WHAT YOU NEED TO DO: Pictures excluded, copy all of the data below exactly.

INFORMATION SUPPLIED:
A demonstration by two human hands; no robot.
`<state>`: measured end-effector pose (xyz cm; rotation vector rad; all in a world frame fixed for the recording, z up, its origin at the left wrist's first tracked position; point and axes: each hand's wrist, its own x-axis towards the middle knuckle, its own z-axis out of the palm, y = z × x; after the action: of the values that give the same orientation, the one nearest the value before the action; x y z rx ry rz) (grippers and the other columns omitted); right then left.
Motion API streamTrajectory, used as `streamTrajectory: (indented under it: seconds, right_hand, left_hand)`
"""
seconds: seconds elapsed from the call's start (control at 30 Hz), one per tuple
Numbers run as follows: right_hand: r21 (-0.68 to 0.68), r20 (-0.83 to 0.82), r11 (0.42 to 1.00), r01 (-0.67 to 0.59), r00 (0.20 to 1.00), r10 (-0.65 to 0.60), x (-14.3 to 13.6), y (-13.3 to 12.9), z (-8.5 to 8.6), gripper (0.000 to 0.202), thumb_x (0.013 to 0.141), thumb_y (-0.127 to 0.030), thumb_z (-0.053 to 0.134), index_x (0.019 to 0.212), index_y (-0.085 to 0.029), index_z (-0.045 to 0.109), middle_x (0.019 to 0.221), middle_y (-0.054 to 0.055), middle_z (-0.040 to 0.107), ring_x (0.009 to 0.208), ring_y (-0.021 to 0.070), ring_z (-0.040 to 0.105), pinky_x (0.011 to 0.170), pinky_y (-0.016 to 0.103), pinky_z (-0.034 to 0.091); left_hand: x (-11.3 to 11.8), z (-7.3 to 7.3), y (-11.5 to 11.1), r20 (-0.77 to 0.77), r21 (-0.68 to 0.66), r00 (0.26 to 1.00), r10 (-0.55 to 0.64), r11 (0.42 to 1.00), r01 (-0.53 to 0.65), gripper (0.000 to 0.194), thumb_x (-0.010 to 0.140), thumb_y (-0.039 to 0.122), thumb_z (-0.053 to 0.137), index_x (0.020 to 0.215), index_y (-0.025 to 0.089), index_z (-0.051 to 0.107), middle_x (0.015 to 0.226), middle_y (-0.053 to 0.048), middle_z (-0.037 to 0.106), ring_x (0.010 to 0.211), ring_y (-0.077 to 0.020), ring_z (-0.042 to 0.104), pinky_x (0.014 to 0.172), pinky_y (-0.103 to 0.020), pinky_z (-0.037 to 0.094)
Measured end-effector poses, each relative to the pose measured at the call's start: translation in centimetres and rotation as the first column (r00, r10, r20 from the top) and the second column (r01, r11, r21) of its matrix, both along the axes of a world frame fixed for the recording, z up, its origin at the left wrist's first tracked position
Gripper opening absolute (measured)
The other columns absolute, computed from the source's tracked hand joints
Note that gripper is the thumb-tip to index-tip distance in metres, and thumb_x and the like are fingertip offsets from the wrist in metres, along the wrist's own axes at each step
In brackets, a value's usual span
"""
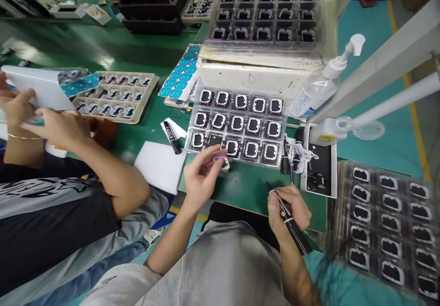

ANSWER BELOW:
A demonstration by two human hands; no robot.
`<state>`: measured end-effector pose (xyz cm; rotation vector rad; all in a world frame fixed for the recording, z up, its origin at the left wrist's first tracked position; point and axes: each hand's wrist, its own x-axis towards the middle knuckle, its own z-axis out of the palm, y = z × x; after the action: of the values that give the same orientation, the one nearest the value before the action; x y z rx ry rz) (grippers and the other columns omitted); right then left.
Motion API streamTrajectory, used as `streamTrajectory: (indented under it: seconds, right_hand, left_hand)`
"""
seconds: seconds elapsed from the call's start (control at 30 Hz), one per tuple
Numbers run as follows: right_hand: r21 (-0.68 to 0.68), r20 (-0.83 to 0.82), r11 (0.42 to 1.00), r01 (-0.67 to 0.59), r00 (0.20 to 1.00), r10 (-0.65 to 0.60), x (-14.3 to 13.6), y (-13.3 to 12.9), z (-8.5 to 8.6), gripper (0.000 to 0.202), thumb_x (0.013 to 0.141), thumb_y (-0.127 to 0.030), thumb_z (-0.053 to 0.134), index_x (0.019 to 0.212), index_y (-0.085 to 0.029), index_z (-0.045 to 0.109), middle_x (0.019 to 0.221), middle_y (-0.054 to 0.055), middle_z (-0.040 to 0.107), ring_x (0.009 to 0.208), ring_y (-0.021 to 0.070), ring_z (-0.040 to 0.105), pinky_x (0.011 to 0.170), pinky_y (-0.016 to 0.103), pinky_z (-0.034 to 0.091); left_hand: x (-11.3 to 11.8), z (-7.3 to 7.3), y (-11.5 to 11.1), r20 (-0.77 to 0.77), r21 (-0.68 to 0.66), r00 (0.26 to 1.00), r10 (-0.55 to 0.64), r11 (0.42 to 1.00), r01 (-0.53 to 0.65), gripper (0.000 to 0.194), thumb_x (-0.010 to 0.140), thumb_y (-0.039 to 0.122), thumb_z (-0.053 to 0.137), index_x (0.020 to 0.215), index_y (-0.025 to 0.089), index_z (-0.051 to 0.107), middle_x (0.015 to 0.226), middle_y (-0.053 to 0.048), middle_z (-0.037 to 0.106), ring_x (0.010 to 0.211), ring_y (-0.077 to 0.020), ring_z (-0.042 to 0.104), pinky_x (0.014 to 0.172), pinky_y (-0.103 to 0.020), pinky_z (-0.037 to 0.094)
Measured end-effector poses, each relative to the pose measured at the call's start: translation in centimetres and rotation as the first column (r00, r10, r20 from the top) and the second column (r01, r11, r21) of its matrix, both along the axes of a world frame fixed for the recording, z up, its origin at the left wrist's first tracked position
Gripper opening absolute (measured)
The other columns absolute, computed from the source's tracked hand joints
Note that gripper is the thumb-tip to index-tip distance in metres, and thumb_x and the like are fingertip offsets from the wrist in metres, along the wrist's own axes at each step
In brackets, a value's usual span
"""

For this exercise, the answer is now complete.